Ramps (allium tricoccum) are a type of wild onion native to the moist deciduous forests of the Northeastern United States. Also called wild leeks, these plants have a taste similar to a combination of onions and garlic. (Ask any chef, and they’ll tell you that onions and garlic go together like peas in a pod.) On the onion spectrum, ramps have a stronger taste than the typically mild leeks, and have a more robust garlic flavor.

These pungent plants are so popular, festivals are held in celebration of their many culinary applications. Likewise, foraging for ramps draws increasing crowds to the Northeast every year. Ramps typically sprout in early March or April and continue to grow until around June, when the temperature rises and the leaves die back.

A Foraging We Will Go!

If foraging for ramps sounds like an activity you’d like to try, start right after the snow disappears, when plants just start growing back. Look for their broad, light green leaves and deep purple stems poking out from the forest floor. Check to make sure you have the right plant by tearing off a leaf and sniffing for the onion scent. This is to ensure that you don't accidentally pick the near identical, but highly poisonous, lily of the valley. The plants are in the same family, so they share many characteristics. However, lily of the valley leaves are scentless. Lily of the valley also has tiny, bell shaped flowers along the stem, while ramp blossoms are clustered at the end.

While many acknowledge that the peppery, garlicky flavor of ramps really kicks up dishes, their popularity has led to a sharp decline in their wild population. At the aforementioned festivals, nearly all the ramps used are foraged locally. Should you go hunting for some ramps of your own, don’t get greedy, and follow sustainable harvesting methods.

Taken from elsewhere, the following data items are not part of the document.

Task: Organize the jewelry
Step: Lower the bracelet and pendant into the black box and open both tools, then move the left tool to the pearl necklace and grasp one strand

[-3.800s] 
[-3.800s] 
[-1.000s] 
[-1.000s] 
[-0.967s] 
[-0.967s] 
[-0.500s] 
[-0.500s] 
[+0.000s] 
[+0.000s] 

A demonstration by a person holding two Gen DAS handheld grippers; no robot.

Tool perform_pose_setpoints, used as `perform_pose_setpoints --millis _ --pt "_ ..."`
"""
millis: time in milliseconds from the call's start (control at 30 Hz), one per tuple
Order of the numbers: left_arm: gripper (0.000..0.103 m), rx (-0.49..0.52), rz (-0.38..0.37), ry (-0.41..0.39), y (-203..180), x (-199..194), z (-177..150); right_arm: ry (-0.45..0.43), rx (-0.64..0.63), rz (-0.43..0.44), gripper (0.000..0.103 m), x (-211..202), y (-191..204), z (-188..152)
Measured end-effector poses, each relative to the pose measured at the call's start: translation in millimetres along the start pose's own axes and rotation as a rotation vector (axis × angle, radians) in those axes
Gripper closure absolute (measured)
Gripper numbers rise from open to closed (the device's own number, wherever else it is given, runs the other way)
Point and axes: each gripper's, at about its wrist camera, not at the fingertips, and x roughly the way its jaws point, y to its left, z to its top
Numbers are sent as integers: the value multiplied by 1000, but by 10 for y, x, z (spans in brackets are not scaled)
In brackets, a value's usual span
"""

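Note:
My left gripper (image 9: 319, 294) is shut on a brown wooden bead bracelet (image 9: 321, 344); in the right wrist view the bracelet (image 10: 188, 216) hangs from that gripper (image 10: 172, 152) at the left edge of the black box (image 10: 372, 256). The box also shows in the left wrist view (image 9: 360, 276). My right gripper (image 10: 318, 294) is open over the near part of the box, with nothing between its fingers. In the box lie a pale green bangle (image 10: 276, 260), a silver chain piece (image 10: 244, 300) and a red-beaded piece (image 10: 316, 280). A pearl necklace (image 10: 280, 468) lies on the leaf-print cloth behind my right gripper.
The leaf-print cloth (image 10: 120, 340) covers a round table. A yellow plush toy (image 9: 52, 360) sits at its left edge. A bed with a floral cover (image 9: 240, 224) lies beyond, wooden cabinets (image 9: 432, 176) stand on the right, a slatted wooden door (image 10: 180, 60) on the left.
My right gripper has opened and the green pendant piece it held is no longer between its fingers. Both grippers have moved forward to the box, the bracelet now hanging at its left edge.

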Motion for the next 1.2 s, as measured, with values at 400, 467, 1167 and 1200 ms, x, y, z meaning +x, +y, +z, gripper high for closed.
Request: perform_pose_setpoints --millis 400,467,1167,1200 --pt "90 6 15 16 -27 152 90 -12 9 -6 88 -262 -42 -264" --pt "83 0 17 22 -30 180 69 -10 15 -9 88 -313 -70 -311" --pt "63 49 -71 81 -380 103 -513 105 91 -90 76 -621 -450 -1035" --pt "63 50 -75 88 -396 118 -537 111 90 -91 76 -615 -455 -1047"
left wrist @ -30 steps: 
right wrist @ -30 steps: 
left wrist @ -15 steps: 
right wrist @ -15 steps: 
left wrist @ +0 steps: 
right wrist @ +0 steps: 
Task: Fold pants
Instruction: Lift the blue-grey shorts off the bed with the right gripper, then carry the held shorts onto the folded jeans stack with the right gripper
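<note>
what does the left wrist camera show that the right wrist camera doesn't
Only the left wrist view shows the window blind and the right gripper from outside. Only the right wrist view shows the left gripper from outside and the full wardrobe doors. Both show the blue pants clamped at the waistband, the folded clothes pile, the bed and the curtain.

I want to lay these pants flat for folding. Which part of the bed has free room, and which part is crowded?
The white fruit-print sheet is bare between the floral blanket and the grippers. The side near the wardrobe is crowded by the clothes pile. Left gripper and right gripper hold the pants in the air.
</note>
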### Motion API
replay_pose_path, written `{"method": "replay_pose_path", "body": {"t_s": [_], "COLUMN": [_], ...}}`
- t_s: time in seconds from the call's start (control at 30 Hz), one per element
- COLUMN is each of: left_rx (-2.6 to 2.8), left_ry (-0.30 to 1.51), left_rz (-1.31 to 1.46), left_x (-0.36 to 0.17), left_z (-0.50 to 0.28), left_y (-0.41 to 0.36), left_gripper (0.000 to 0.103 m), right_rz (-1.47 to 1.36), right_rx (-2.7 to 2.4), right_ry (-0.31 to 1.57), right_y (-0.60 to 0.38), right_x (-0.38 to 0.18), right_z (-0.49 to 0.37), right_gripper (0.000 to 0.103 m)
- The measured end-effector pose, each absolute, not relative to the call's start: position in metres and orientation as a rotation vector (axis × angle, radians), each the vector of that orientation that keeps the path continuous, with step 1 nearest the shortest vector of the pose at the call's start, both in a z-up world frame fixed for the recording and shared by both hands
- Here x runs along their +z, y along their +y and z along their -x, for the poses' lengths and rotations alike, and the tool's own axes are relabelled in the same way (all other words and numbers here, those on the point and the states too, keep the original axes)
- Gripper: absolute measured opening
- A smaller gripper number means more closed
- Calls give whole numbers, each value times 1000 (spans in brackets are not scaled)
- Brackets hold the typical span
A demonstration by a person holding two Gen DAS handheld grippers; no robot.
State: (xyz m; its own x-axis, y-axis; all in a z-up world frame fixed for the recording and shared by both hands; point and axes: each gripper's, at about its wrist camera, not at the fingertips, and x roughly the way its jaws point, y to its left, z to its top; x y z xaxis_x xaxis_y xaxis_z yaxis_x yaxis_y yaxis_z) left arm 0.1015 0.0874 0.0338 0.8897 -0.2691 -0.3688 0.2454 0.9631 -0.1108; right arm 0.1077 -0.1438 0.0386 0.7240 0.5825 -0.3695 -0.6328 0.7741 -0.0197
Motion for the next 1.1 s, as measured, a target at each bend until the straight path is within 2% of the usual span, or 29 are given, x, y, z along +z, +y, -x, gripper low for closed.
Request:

Once you have located a patch of ramps, use a trowel to gently remove dirt from around the top of the bulb. Using a small knife or scissors, carefully cut away a few of the leaves, leaving the bulb in the ground. Finish by covering the bulb with soil. Ramps have a strong flavor, so don’t take more than you can use in the next few days. While it is possible to preserve them, they’re best fresh.

Ramp Up Mealtimes!

Besides tasting great, ramps have the added benefit of being high in vitamins A and C. While their strong scents may dampen your desire, pinch your nose and forge ahead. Taking the time to incorporate ramps into your dishes will be a rewarding culinary adventure. To get started, consider the recipes below.

Pickled Ramps

This easy-peasy recipe is extremely versatile, and will circumvent ramp’s tendency to quickly spoil. Pickled ramps can be used like standard pickles in sandwiches or salads, or used adventurously to pep up fish and grilled meat.

Simply heat vinegar, water, sugar and salt in a saucepan, and add some bay leaves, mustard seed, allspice and red pepper. Once all the salt and sugar is dissolved, pour the hot brine over your ramps. Screw on the lid, and allow the jars to cool. Refrigerate for at least three weeks before eating to ensure the best flavor.

Poached Eggs With Ramps

For those looking for more of a challenge (and an immediate reward), poached eggs with ramps are the way to go. Make this recipe on a lazy weekend morning, when you have a lot of time to invest.

Start by sautéing your ramps in some butter until they’re soft. Then bring two inches of water to a simmer, and mix in some vinegar. Gently slide an egg into the water, and cook until the whites are just set. Remove, and place on top of toast spread with goat cheese and the ramps. Finish it off with some olive oil, salt and pepper.

Grilled Polenta With Ramp Chimichurri

For those who don’t want their hands held, grilled polenta with ramp chimichurri will be a rewarding culinary challenge. Make some polenta with cornmeal, stock and coconut milk, and season it with olives, oregano and honey. When it’s done, pour it into a pan to chill. After it’s chilled, thickly slice and grill until golden and crisp on each side.

To make the chimichurri sauce, combine ramps, parsley, cilantro, vinegar and olive oil in the food processor, and pulse until blended but chunky. Season with salt, pepper and red pepper flakes. Serve with the grilled polenta.

Give these recipes a try, and you’ll see for yourself why ramps are so popular. Because they grow in the wild, foraging for them can even be its own reward. Just remember to harvest sustainably to keep the population strong for years to come!